I know why cable releases are used.

Would it be all right with you if we let HIM answer the question?


----------



## Gary A. (Dec 1, 2016)

Unless the Agfa is an odd size, you find find them all over the internet.  I plugged in mechanical shutter release cable into Amazon and a ton of them came up.


----------



## Joe Skaggs (Dec 1, 2016)

compur said:


> Doesn't the shutter release button work?



Yes, well I hope it does, I just sent first roll of film shot thru this camera in a long time. 

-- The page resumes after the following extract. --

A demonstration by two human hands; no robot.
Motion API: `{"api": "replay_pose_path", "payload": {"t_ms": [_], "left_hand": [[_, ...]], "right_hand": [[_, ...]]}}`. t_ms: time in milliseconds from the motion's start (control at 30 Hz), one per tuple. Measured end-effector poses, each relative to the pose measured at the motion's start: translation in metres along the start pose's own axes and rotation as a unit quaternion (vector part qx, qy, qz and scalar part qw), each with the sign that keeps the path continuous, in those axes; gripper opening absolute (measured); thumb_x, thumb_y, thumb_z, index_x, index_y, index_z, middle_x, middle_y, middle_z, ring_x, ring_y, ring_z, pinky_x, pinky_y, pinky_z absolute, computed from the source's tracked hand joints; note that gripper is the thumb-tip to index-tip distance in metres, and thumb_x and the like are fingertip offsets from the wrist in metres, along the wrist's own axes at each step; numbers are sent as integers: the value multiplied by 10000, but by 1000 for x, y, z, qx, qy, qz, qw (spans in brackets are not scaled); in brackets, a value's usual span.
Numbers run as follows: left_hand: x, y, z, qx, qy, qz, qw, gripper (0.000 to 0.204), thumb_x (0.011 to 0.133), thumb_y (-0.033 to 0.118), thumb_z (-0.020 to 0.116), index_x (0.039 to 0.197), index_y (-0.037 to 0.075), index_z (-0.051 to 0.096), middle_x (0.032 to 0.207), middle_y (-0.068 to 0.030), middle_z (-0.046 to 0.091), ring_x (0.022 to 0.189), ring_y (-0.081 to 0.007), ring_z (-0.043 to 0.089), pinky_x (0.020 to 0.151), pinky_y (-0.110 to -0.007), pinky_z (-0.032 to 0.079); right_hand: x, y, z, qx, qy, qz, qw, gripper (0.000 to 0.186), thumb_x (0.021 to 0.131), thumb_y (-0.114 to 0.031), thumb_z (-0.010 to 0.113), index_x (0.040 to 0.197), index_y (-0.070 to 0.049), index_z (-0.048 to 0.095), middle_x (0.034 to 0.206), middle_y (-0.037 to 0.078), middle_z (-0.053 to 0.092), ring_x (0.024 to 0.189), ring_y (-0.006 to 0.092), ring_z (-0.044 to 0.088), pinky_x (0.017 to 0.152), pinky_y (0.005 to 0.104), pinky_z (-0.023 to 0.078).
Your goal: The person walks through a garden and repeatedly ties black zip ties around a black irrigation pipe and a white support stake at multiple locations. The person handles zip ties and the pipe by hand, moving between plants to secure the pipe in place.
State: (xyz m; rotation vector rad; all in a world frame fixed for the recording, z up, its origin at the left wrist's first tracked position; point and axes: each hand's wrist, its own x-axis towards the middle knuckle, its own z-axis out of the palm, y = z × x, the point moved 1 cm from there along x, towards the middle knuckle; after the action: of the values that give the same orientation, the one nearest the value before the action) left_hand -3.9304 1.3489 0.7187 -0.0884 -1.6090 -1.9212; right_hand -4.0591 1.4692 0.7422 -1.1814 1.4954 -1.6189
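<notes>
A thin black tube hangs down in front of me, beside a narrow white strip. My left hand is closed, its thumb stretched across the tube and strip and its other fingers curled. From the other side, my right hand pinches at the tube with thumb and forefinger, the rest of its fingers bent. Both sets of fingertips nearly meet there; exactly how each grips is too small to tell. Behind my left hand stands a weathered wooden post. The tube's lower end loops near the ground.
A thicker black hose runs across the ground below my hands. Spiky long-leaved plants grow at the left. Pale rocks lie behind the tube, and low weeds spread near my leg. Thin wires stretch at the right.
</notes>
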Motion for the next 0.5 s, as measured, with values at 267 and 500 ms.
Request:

I want to shoot off of a tripod and want to minimize camera movement by using a cable release when shooting low ISO film.  Also since I am 61 years old and not as steady as I once was and 250/sec is highest shutter speed movement will always be a factor.


Thanks for question.

Joe


----------



## Joe Skaggs (Dec 1, 2016)

jcdeboever said:


> Expert on Agfa.... www.certo6.com , go to website and find the guys email, send him a note, he will respond. I bought a reasonably priced Isolette II from him that he superbly refurbished.




jcdeboever

Thanks I'll drop him a line.

Joe


----------



## Designer (Dec 1, 2016)

Joe Skaggs said:


> compur said:
> 
> 
> > Doesn't the shutter release button work?
> ...


Well, there you go!  That is exactly what I thought.  Obviously you would want to minimize camera shake when you want to use a slow shutter.  I was right.  Sorry that I don't have one to send you.


----------



## compur (Dec 1, 2016)

Yes, Designer, you correctly guessed the obvious reason that we already knew.

You must be very proud.


----------



## Joe Skaggs (Dec 1, 2016)

compur said:


> Yes, Designer, you correctly guessed the obvious reason that we already knew.
> 
> You must be very proud.




I feel like I am missing something here?  What's the deal?


Joe


----------



## compur (Dec 1, 2016)

Just a little locker room banter.


----------



## Designer (Dec 1, 2016)

compur said:


> Doesn't the shutter release button work?





compur said:


> Designer said:
> 
> 
> > He probably wants to minimize camera movement by using a cable release.
> ...





compur said:


> Yes, Designer, you correctly guessed the obvious reason that we already knew.
> 
> You must be very proud.


Oh, YEAH!!!!!!!   HUAH!!!!!!   Buwaba BuwabaBuwaba!!!!!


----------